I understood, of course, the need to protect those that you loved.

But Mavis had to have a cooler head than she was exhibiting. She had a kid after all.

“You need to learn to prioritize,” I found myself saying. “You have a kid at home. You need to be thinking about Vlad. And what would’ve happened had you actually been arrested? The hospital would have grounds to fire you.”

Mavis stayed stubbornly silent.

But it was my last words to her that had her seeing red.

“You need to grow up, Mavis. Grandmother isn’t here to bail you out anymore,” I continued, not realizing how volatile the situation was until I got a good look at Mavis’s face when I pulled into her driveway and put the truck in park. “You need to start considering what’s best…”

I turned to look just as Mavis got out of the truck.

She walked to the back, reached inside after opening the door, and extracted her son’s car seat from the seatbelts that I’d hooked it into the car with.

Closing the door quietly, she never once looked back, and I realized that I’d probably just accomplished what I’d been trying to make happen for a very long time now.

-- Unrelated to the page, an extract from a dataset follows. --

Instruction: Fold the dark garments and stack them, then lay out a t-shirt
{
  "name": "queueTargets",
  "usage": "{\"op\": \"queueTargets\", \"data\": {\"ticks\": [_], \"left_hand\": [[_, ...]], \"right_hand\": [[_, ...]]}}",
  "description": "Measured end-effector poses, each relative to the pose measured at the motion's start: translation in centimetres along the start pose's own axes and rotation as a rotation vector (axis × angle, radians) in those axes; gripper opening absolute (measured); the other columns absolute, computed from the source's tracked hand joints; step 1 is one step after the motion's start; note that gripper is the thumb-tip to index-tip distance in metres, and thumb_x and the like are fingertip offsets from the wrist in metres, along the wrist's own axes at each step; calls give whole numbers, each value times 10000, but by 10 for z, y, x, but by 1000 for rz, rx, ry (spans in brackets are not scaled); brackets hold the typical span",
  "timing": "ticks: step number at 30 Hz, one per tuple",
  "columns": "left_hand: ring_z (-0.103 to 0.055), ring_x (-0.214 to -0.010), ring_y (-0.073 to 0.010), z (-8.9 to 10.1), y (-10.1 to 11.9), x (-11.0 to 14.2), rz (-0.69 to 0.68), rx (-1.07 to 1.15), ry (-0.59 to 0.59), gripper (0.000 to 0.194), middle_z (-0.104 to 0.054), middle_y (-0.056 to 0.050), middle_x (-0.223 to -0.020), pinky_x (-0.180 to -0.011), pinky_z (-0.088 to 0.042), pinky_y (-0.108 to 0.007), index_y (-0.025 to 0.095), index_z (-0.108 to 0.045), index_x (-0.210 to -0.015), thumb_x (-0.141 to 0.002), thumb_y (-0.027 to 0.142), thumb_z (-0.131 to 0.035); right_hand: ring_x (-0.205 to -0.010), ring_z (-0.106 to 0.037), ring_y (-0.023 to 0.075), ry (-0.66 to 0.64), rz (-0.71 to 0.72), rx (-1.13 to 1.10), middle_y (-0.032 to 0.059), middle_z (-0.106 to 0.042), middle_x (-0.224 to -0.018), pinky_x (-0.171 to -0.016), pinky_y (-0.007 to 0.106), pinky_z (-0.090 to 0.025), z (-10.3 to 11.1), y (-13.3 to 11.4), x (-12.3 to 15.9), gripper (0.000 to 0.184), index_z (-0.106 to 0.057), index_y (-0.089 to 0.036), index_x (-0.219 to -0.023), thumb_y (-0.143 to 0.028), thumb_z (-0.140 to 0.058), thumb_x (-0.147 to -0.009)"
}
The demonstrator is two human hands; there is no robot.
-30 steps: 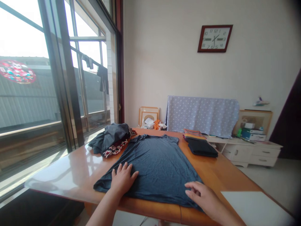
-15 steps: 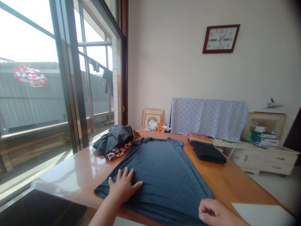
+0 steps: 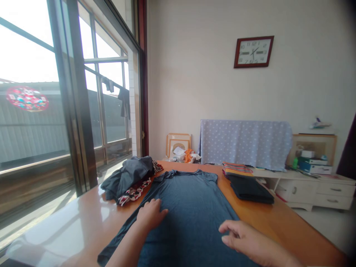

Kick Mavis out of my life for good.

CHAPTER 10

If you’re going to get on my nerves, do it by getting on one of the 8000 in my clitoris.

-Mavis to Murphy

MAVIS

I made it into the house, got my son settled for the night, and closed the door quietly before I slid down the length of the nursery’s closed bedroom door and dissolved into a mess of tears.

Vlad was still screaming.

He did this every single night.

It didn’t matter whether I picked him up or rocked him to sleep. Vlad liked to cry.

He liked crying even more when I was the one putting him to bed.

My tear-filled eyes made it nearly impossible to see past the hallway that I was at the end of.

I couldn’t see my bedroom door that was directly next to Vlad’s. I couldn’t see the bathroom door.

I couldn’t even see the carpet, I was crying that hard.

In fact, I was so entrenched in my pity party of one that I didn’t realize that someone was in my house. Let alone that someone was close enough to me that they could literally pick me up off the floor.

I went to scream, an automatic response to having arms wrap around you when you didn’t realize that there were another set of arms in your house, but the smell of burnt motor oil and pine hit me like a sledgehammer.

Once I knew that it was Murphy’s arms around me, I only cried all the harder.

Everything poured out of me.

All the shit that had leeched into my life over the last year and a half poured out of me once I had a strong set of arms to help me cope with the pain.

• • •

MURPHY

It was, quite possibly, the worst idea ever to be in her house.

But, after my parting words to her, I hadn’t been able to get over the finality in which I’d said them.

Hadn’t been able to think about leaving this life with one of the only people to ever take care of me, to wish me well, mad at me when I went.